- Task to complete
Your reply should be an exact copy of the lines from the one that holds "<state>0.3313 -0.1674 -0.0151" to the end of the data below.

[Supplied information Boundary: Start]

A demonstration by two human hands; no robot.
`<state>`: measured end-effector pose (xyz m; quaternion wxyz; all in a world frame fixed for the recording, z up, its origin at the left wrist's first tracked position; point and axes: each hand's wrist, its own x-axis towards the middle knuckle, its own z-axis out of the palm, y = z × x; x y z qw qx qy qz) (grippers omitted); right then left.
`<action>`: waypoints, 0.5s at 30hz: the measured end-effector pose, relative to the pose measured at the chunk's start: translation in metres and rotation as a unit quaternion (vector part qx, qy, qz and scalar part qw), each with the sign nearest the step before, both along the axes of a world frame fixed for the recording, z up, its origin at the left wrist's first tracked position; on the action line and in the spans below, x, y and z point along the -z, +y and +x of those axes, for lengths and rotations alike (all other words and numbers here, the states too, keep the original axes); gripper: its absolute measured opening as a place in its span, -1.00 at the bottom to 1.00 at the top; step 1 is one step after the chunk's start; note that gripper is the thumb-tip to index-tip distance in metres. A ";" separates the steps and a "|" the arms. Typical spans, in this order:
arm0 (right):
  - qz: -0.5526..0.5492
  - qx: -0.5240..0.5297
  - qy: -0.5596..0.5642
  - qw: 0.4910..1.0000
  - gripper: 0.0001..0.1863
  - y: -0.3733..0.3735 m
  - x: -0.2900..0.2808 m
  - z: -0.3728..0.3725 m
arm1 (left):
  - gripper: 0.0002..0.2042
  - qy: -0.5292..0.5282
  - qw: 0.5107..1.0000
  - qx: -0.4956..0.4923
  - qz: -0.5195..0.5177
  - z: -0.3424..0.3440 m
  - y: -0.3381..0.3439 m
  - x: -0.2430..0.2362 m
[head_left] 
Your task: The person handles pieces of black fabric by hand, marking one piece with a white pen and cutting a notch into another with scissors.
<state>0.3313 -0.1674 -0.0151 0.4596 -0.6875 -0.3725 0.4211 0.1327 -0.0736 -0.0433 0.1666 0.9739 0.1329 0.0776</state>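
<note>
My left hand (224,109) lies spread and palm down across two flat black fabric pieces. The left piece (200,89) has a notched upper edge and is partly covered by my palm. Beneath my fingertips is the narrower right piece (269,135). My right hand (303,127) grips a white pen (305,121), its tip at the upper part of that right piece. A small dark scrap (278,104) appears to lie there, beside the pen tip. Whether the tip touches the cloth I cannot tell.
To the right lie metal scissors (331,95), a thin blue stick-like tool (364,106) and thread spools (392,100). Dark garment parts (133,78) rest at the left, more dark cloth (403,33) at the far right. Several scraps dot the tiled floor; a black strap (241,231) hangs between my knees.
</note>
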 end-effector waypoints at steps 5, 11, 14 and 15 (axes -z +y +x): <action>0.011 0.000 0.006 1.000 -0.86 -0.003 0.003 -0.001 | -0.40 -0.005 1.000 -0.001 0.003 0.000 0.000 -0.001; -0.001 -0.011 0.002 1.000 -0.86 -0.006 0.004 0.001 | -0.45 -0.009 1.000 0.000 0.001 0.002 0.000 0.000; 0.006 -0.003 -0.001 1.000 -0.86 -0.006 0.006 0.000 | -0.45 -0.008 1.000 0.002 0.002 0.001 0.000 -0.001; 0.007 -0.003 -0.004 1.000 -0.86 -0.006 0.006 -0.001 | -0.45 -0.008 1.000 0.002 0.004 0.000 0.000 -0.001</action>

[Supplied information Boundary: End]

- Written solution
<state>0.3313 -0.1674 -0.0151 0.4596 -0.6875 -0.3725 0.4211 0.1327 -0.0736 -0.0433 0.1666 0.9739 0.1329 0.0776</state>
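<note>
My left hand (224,109) lies spread and palm down across two flat black fabric pieces. The left piece (200,89) has a notched upper edge and is partly covered by my palm. Beneath my fingertips is the narrower right piece (269,135). My right hand (303,127) grips a white pen (305,121), its tip at the upper part of that right piece. A small dark scrap (278,104) appears to lie there, beside the pen tip. Whether the tip touches the cloth I cannot tell.
To the right lie metal scissors (331,95), a thin blue stick-like tool (364,106) and thread spools (392,100). Dark garment parts (133,78) rest at the left, more dark cloth (403,33) at the far right. Several scraps dot the tiled floor; a black strap (241,231) hangs between my knees.
</note>
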 end-effector waypoints at steps 5, 11, 14 and 15 (axes -z +y +x): <action>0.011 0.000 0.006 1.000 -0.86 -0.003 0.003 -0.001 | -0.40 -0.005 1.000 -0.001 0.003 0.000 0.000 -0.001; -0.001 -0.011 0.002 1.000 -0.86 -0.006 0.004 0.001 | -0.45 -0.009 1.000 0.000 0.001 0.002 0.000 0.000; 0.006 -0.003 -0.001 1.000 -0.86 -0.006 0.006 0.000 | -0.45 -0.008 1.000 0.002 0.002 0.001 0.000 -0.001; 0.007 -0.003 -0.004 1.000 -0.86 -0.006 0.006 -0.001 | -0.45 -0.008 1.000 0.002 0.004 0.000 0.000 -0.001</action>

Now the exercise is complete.